Message withdrawn at poster's request.

headinhands · 04/10/2018 18:18

A that has asd will be labelled by others anyway.

Mine have been happier with, one incredibly so. She's happier in her skin knowing she thinks and feels exactly how she should because her brain is different.

They're both growing into it and it's a pleasure to watch them blossoming into their real selves. Yes, life is unconventional at home. It's different but just as warm and fun as anyone's.

KOKOagainandagain · 04/10/2018 18:50

Parents are damned if they do and damned if they don't. If you pursue a diagnosis for an atypical autistic child you are accused of making it up but if you don't you are in denial. A little knowledge is often far worse than acknowledged ignorance with teachers unwilling to listen to the experience of parents and the expertise of therapists and doctors.

I was seen to be both at the same time - DS1 was a masker - meltdowns at home but selectively mute at school whilst DS2 was a dream at home but a nightmare at school due to a complete lack of social desire to please which meant he ignored instructions and directions (the School thought he must be deaf).

DS1 has fared worse. Despite being told he was 'fine' at primary he really wasn't. He wasn't diagnosed until 11, m/s secondary placement failed, ss failed - he has been out of school since 14 - he is now nearly 18. Getting him to survive one more day is a constant struggle. It's not the diagnosis per se but the tribunal specified EHCP that means he has support through personal budget but it helps. It's not the reason he has weekly support from Camhs (they are called something else here) or PIP or ESA but it helps. I fantasise that things would have been different if he had been diagnosed earlier

But mental health is for life and so I didn't wait for things to fail for DS2. I didn't wait for him to develop crushing anxiety to prove need. Being autistic is not enough to warrant support 'because some autistic people are 'fine' without it and support makes you look different'. He's at internet school (paid for by PB) and thriving academically - his teachers post comments to him on his work saying that he could get an A** tomorrow if he wrote the same in an exam. He is 12. He writes pieces for English that his teachers think are hilarious observation because they assume he is NT. If they knew he was autistic and wasn't trying to be funny they would judge him differently.

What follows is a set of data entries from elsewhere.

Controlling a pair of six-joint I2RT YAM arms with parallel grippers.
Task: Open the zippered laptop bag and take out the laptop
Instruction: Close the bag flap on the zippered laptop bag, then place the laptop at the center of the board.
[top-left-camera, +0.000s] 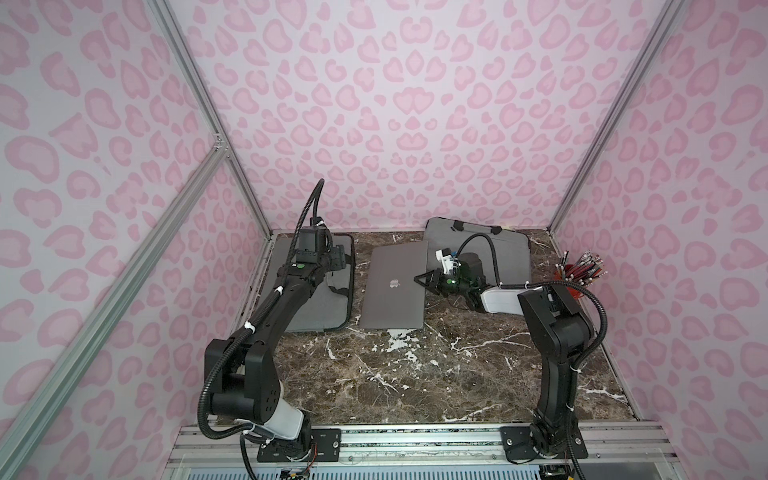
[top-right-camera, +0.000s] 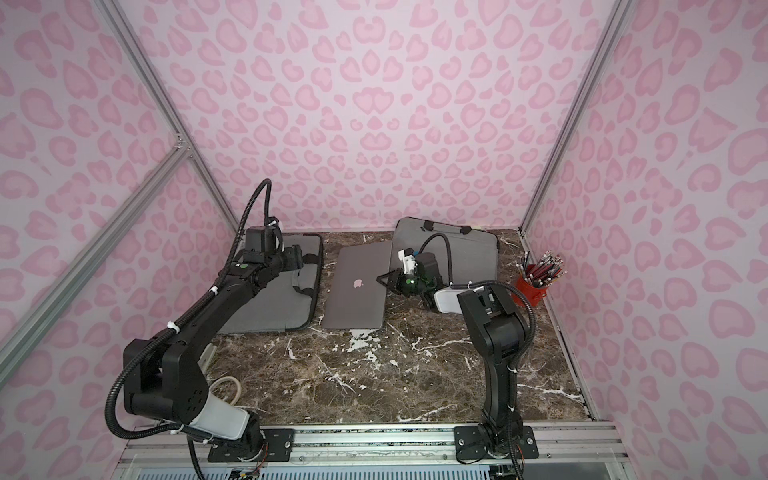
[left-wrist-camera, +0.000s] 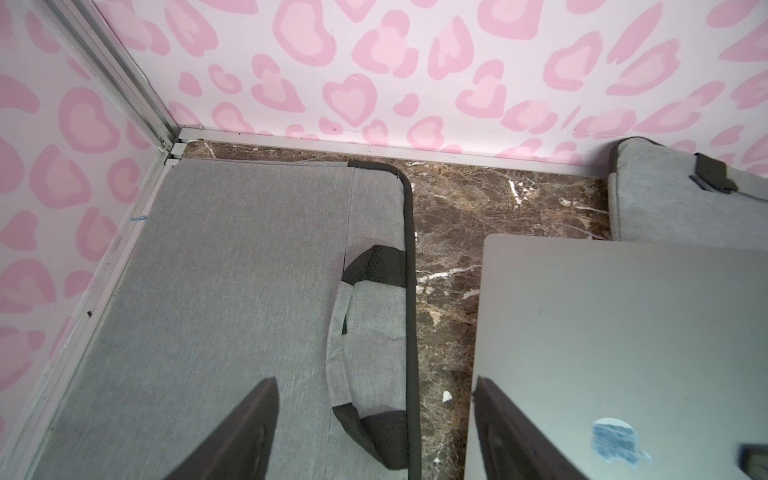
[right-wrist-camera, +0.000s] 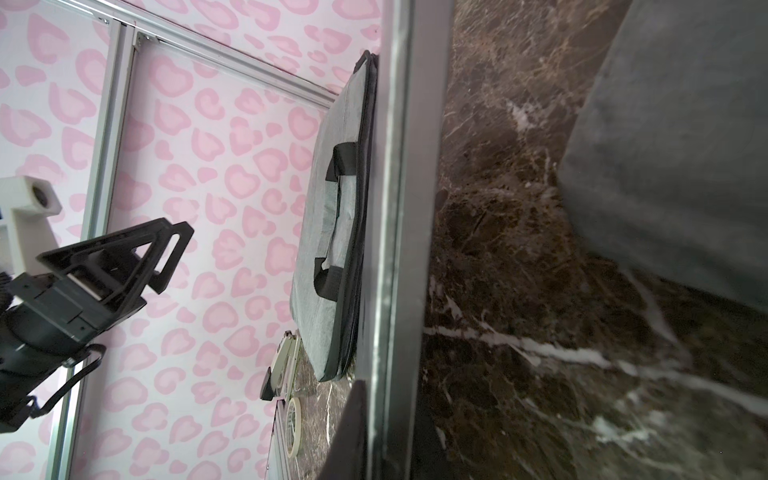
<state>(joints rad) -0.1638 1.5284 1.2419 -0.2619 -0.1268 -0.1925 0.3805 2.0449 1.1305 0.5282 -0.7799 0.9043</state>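
While the job looks close to done, the laptop (top-left-camera: 395, 286) lies lid-up on the marble table (top-left-camera: 415, 374) in both top views, outside either bag. A gray bag (top-left-camera: 324, 307) sits just beside one long edge and a second gray bag (top-left-camera: 498, 249) seems to touch its far corner. The right gripper (top-left-camera: 415, 279) pinches the laptop's other long edge, I'd guess to steady it. From the left wrist, the left gripper (left-wrist-camera: 374, 380) spreads wide and empty, straddling the gap beside the laptop. From the right wrist, the laptop's silver rim looks thin, smooth and closed.
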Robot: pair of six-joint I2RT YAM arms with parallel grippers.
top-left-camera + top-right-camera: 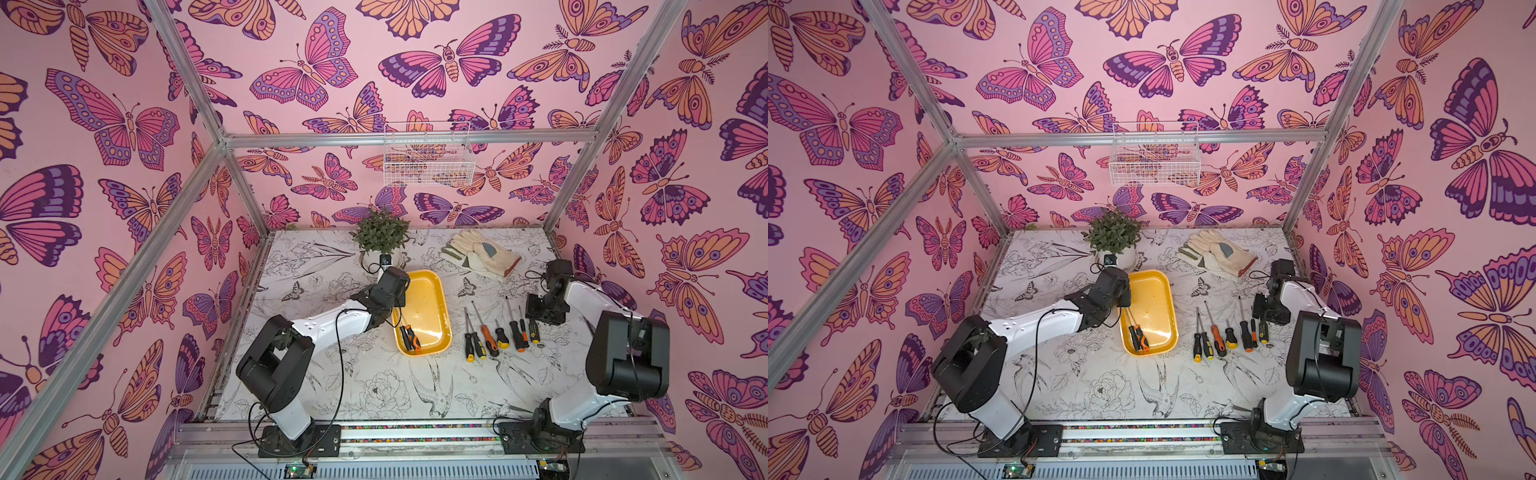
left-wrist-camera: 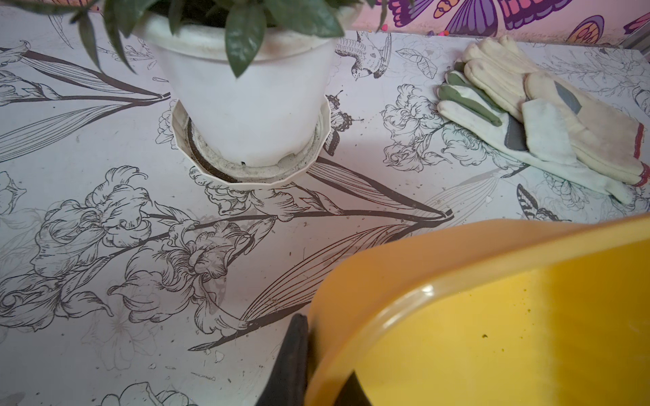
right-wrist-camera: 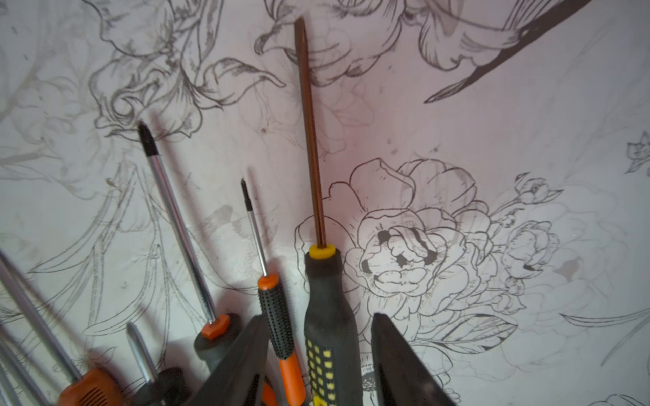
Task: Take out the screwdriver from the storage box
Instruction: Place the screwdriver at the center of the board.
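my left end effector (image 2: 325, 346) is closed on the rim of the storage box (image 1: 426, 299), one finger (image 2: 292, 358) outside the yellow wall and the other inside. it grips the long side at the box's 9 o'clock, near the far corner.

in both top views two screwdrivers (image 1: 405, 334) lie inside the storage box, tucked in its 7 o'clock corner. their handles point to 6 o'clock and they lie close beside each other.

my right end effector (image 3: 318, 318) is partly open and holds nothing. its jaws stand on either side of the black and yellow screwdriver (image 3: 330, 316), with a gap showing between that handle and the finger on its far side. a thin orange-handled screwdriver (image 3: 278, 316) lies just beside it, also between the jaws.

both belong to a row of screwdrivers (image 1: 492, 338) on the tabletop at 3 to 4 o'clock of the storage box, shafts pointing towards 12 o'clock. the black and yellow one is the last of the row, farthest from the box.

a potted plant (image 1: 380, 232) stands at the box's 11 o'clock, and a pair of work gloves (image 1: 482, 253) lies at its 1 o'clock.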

PhilomenaButterfly · 04/10/2018 18:54

DD assures me that she doesn't mask, it's just that nothing at school stresses her out.

QuantumGroan · 04/10/2018 20:18

I think ds masked at infant school. Before he was diagnosed I spent years teaching him to become comfortable with eye contact, he does it with ease now. I taught him not to flap - I see now from the community these are the wrong things to do - but you what I have no regrets. No one notices his autism and he doesn't want anyone to and I know you'll say that was me teaching him that his way was wrong, the rest of the world won't be so kind.